> insider perspective on this
I do not work at MSFT but I don't feel that I need insider perspective to understand what's going on. GitHub is being managed the way other services get managed once they're bought by big companies. Initially fine, then starts to decline, then eventually craters. Everything becomes the numbers game.
Microsoft, Oracle, VMware, CA (where software goes to die), Salesforce, the list goes on. Every once in a great while there's a good M&A team that doesn't fuck it up but that's sadly rare.
This is a general observation, no hard data, but I find there seems to be a wall at 2 years after an acquisition. By 2 years a lot of the best talent leave the company entirely or go somewhere else in the company. Things can cruise along just fine for a bit, but as the institutional knowledge slowly leaves it gets worse and worse. Couple that with the bureaucracy and insanity of a global mega-corporation, the quality fades slowly at first, then it picks up.
Slack has suffered the same thing under Salesforce.
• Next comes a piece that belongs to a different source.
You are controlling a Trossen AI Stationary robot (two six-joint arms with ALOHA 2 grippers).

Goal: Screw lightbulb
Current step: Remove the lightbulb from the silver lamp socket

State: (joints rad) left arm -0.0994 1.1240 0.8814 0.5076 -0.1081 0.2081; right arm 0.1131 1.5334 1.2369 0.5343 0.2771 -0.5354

It's just beancounters doing what they do best, counting beans and screwing up what was previously alright.
Hey, you leave Creative Assembly out of this!
> GitHub is being managed the way other services get managed once they're bought by big companies. Initially fine, then starts to decline, then eventually craters
Can you explain what you mean by this? Like what does "fine" mean? What, specifically in the management, is the "decline"? What does "craters" mean?
I feel like MS went out of its way to make a point that GitHub and NPM would be independent orgs that no longer had to worry about making keep-the-lights-on money. It was positioned as a benevolent acquisition for the good of the development community.
As so often happens, that didn't last long.
Nest was originally independent. Didn't take long for it to merge with the Google Home brand.
I'm sure there are countless other examples.